→ WHAT THE EXERCISE ASKS
Repeat word for word every line of the data below, from the first through the line containing "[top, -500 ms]", and stop there.

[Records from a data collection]
┄┄┄┄┄┄┄┄┄┄┄┄┄┄┄┄┄┄┄┄
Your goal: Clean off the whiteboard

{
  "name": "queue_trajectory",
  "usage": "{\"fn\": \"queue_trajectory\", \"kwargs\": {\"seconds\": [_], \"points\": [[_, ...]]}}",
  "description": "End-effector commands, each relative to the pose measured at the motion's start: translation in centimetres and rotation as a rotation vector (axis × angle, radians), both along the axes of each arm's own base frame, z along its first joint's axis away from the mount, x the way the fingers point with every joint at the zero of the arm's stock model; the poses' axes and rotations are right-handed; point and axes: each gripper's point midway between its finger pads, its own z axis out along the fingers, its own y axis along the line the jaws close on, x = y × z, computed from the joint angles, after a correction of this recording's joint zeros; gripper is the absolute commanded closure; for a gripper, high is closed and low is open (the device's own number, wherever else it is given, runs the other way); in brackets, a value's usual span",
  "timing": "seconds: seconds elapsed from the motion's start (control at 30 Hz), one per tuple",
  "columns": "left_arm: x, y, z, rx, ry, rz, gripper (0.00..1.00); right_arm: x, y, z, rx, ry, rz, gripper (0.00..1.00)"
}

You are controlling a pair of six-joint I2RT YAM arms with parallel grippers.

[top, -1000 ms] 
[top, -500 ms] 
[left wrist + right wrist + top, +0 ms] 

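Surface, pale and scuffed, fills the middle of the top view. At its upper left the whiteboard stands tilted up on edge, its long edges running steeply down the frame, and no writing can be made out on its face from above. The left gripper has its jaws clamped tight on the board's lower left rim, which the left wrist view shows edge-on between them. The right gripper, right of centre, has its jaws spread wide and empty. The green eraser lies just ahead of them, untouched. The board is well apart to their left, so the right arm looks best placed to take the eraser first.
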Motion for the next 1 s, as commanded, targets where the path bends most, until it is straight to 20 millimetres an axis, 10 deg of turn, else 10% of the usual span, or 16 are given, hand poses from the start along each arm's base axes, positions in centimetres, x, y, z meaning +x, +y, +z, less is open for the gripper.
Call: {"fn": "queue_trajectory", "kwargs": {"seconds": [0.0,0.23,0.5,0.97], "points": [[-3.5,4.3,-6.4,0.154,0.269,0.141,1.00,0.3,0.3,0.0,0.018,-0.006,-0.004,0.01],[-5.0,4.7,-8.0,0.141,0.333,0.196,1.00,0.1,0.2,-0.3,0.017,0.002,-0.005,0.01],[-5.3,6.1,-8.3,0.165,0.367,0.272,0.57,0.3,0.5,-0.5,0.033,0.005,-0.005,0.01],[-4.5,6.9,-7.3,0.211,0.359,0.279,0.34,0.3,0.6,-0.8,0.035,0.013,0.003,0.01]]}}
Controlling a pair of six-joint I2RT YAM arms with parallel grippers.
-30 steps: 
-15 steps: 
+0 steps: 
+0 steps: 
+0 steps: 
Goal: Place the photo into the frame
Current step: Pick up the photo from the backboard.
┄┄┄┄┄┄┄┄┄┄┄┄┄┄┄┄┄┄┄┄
→ ANSWER
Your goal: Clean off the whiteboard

{
  "name": "queue_trajectory",
  "usage": "{\"fn\": \"queue_trajectory\", \"kwargs\": {\"seconds\": [_], \"points\": [[_, ...]]}}",
  "description": "End-effector commands, each relative to the pose measured at the motion's start: translation in centimetres and rotation as a rotation vector (axis × angle, radians), both along the axes of each arm's own base frame, z along its first joint's axis away from the mount, x the way the fingers point with every joint at the zero of the arm's stock model; the poses' axes and rotations are right-handed; point and axes: each gripper's point midway between its finger pads, its own z axis out along the fingers, its own y axis along the line the jaws close on, x = y × z, computed from the joint angles, after a correction of this recording's joint zeros; gripper is the absolute commanded closure; for a gripper, high is closed and low is open (the device's own number, wherever else it is given, runs the other way); in brackets, a value's usual span",
  "timing": "seconds: seconds elapsed from the motion's start (control at 30 Hz), one per tuple",
  "columns": "left_arm: x, y, z, rx, ry, rz, gripper (0.00..1.00); right_arm: x, y, z, rx, ry, rz, gripper (0.00..1.00)"
}

You are controlling a pair of six-joint I2RT YAM arms with parallel grippers.

[top, -1000 ms] 
[top, -500 ms] 

The requested output has been fully supplied.